## ACTIVITY
Repeat the first line of the listing and each line after it, exactly, through the line containing "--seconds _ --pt".

## DATASET SECTION
▼
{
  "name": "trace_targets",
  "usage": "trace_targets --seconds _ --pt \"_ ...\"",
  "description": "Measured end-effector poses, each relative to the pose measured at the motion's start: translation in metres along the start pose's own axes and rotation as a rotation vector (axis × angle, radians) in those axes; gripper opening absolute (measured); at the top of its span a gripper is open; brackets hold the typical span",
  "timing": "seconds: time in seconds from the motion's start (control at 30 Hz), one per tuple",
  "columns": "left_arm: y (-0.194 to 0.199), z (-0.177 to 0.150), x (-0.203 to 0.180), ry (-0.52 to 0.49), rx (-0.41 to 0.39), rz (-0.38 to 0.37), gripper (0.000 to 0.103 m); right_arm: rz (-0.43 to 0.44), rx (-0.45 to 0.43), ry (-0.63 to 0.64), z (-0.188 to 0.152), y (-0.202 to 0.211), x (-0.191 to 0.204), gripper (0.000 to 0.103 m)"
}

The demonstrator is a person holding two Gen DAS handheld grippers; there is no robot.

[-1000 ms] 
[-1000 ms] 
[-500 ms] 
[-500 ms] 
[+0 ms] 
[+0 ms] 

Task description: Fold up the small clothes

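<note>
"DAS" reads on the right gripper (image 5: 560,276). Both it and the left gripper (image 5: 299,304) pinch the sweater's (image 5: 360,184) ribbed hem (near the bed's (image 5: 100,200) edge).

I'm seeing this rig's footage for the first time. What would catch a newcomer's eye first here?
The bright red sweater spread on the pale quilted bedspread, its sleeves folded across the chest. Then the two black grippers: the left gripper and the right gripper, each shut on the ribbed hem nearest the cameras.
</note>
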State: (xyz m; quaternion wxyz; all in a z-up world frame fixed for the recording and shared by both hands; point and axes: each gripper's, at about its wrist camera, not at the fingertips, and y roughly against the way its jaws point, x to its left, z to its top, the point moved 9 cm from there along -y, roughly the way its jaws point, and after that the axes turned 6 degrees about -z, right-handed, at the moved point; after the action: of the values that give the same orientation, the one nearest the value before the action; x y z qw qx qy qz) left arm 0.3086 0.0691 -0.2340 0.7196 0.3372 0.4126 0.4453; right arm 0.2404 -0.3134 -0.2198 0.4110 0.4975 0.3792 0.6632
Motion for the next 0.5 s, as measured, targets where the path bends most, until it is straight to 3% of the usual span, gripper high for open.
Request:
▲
## EXERCISE RESPONSE
{
  "name": "trace_targets",
  "usage": "trace_targets --seconds _ --pt \"_ ...\"",

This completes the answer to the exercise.